Quello che Stefano Domenicali ha detto è ciò che, ormai, diciamo da tempo: la F1 non è più uno sport che genera uno spettacolo, è uno spettacolo che ha una parvenza sportiva. Come il wrestling, che ogni settimana mette in scena una pantomima dove i protagonisti si prendono a sberle.

Vedendo come la F1 gestisce (legittimamente, ma in modo certamente opinabile) gli accessi in pista o in sala stampa, nasce il sospetto che per il Circus oggi sia irrilevante avere delle persone che ai GP raccontino l'azione sportiva in pista: piuttosto, la massima Formula ha bisogno di celebrità in grado di influenzare il pubblico veicolando la vendita di un prodotto che non è più uno sport, ma un “semplice” spettacolo.

In fondo la risposta alla domanda iniziale è lì, neanche troppo nascosta: andando da Gianluca Gazzoli e dal suo popolarissimo “Passa al BSMT”, il CEO della F1 non ha fatto altro che veicolare la pubblicità del proprio prodotto ad un bacino di utenti, forse disinteressato al mondo automobilistico, ancora più ampio.

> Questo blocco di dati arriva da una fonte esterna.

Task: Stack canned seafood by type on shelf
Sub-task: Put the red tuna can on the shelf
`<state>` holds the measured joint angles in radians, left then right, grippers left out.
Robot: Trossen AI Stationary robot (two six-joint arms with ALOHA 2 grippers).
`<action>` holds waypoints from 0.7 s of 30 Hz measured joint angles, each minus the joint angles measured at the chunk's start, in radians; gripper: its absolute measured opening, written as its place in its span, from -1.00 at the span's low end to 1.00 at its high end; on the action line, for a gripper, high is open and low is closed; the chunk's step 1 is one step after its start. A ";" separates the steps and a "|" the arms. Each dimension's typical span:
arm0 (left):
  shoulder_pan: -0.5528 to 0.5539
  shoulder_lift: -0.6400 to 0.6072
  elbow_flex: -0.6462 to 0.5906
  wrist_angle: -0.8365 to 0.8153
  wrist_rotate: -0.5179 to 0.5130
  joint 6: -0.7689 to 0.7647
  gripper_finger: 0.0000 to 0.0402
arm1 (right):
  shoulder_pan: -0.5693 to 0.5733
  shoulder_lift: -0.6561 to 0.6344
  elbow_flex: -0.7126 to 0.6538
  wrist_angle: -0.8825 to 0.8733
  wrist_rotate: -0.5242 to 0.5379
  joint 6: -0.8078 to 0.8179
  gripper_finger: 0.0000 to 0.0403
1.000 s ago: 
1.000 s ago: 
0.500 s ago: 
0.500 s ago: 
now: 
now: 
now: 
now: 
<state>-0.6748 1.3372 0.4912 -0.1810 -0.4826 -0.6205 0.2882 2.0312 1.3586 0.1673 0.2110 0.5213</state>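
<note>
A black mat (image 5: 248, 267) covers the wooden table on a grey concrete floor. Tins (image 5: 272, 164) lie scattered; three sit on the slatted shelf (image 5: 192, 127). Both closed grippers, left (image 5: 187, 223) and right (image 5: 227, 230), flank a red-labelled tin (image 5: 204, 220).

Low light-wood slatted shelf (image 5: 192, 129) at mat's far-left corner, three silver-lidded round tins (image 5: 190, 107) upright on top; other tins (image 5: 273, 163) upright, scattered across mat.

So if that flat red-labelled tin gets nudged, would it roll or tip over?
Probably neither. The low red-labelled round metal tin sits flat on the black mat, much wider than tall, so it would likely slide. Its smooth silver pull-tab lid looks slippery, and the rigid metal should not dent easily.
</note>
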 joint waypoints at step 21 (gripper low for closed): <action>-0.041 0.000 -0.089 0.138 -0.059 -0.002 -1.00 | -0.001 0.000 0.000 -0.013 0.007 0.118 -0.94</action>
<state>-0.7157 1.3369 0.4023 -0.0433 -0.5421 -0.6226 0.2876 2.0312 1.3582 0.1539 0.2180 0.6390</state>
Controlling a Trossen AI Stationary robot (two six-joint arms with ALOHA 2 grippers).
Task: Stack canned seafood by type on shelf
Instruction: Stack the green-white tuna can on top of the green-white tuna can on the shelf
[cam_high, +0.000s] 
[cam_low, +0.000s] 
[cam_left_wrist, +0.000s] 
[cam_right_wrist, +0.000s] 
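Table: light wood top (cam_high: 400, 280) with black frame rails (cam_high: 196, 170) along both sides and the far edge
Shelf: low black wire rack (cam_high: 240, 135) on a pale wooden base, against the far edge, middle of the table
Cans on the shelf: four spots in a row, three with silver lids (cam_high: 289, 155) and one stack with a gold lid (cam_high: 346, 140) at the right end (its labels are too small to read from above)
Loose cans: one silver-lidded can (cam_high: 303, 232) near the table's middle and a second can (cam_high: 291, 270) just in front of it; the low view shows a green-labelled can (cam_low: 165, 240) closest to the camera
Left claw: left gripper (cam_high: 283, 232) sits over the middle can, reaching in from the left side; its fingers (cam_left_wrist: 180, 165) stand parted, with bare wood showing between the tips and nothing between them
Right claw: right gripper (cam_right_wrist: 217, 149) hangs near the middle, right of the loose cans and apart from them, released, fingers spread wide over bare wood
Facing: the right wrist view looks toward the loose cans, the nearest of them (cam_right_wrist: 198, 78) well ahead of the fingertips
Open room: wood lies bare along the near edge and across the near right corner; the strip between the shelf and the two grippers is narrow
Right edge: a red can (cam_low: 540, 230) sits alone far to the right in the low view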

Arrivati a questo punto, forse dovremmo piantarla di seguire questa emanazione del motorsport e dedicarci ad altri campionati, dove il contenuto sportivo è più sincero. E forse noi che parliamo di questa “cosa” chiamata F1 dovremmo chiederci: che senso ha parlare e trattare di sport, una cosa che è, nelle intenzioni di chi la gestisce, diventata tutt'altro?